Founded in 2017, the World Axe Throwing League (WATL) is the largest global governing body of urban axe throwing and exists to promote axe throwing as a professional sport by bringing together axe throwing clubs. As of 2024 the league has boasted having over 20,000 competitors annually all around the world.

With members from over 300 member companies (affiliates), the World Axe Throwing League standardises the sport of axe throwing by overseeing official WATL league rules, implementing safety protocols, staff training, and facilitating the World Axe Throwing Championships.

=== International Axe Throwing Federation ===
International Axe Throwing Federation (IATF) Founded in 2012 originally as the Backyard Axe Throwing League (BATL), is credited as starting urban axe throwing in major cities. In 2017 BATL premiered the National Axe Throwing Federation (NATF) allowing other axe throwing venues to join their league. In 2019 they rebranded to the International Axe Throwing Federation which is currently the second largest Axe Throwing organisation with 150+ member clubs featuring 5,000+ competitors internationally. Six countries are members in 2025.

=== Eurothrowers ===
The European Throwing Club Flying Blades (EuroThrowers) is an umbrella association for non-commercial axe throwing sports clubs in Europe. With more than 250 direct members from 15 countries, it standardises the competition rules for Europe, which are adhered to by its more than 25 member clubs. The annual World Knife Throwing and Axe Throwing Championship takes place in a different country each year.

==Rules==
Depending on the type of league, there are different boards and scoring, but the board needs to be made of wood. Generally the wood for axe throwing targets is cottonwood, poplar wood or pine wood. IATF targets have 4 zones: 3 main and 1 extra – the clutch. WATL targets have 5 main zones and 1 extra.

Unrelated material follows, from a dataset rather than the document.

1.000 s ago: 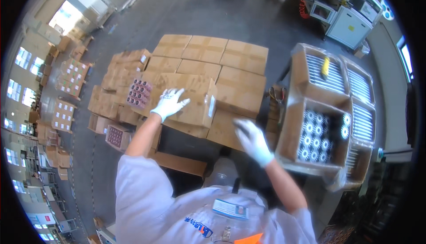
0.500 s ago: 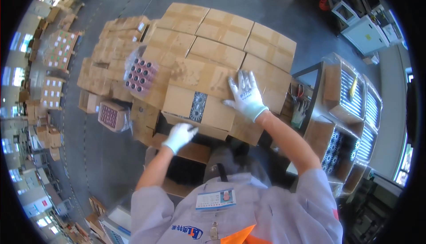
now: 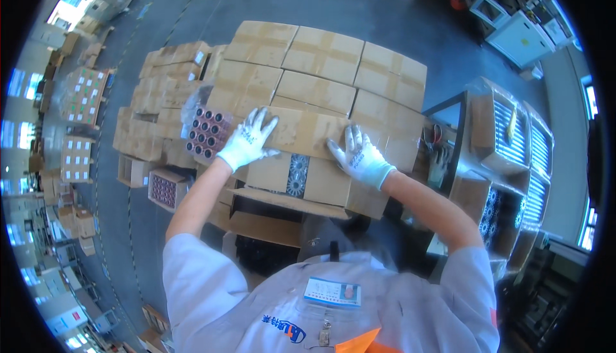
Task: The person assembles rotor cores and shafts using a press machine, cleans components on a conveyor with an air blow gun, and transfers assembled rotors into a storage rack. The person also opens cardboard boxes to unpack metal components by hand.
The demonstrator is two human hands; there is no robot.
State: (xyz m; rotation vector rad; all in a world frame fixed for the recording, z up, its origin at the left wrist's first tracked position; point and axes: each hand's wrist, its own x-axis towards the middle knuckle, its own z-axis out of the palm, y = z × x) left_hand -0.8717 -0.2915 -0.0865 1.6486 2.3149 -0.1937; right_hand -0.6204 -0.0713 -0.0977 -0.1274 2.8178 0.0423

The distance of the throwing line to the target should be around 3.7 m to allow the axe to rotate only once, but every league has its own rules for games, distance, board and even axes. For example, when playing IATF classic league matches, the majority of the blade in the board counts but in the WATL it is enough to touch the line to have a point. Matches of both leagues are individual. The common rule is that thrower must not step over the throwing line before the axe hits or misses the target; a thrower who steps over the line gets 0 points. Before the competition, a special target for practise throws must be made available. Throwers practising on the competition target will be disqualified from the competition. There are also championships in other games or trick shots.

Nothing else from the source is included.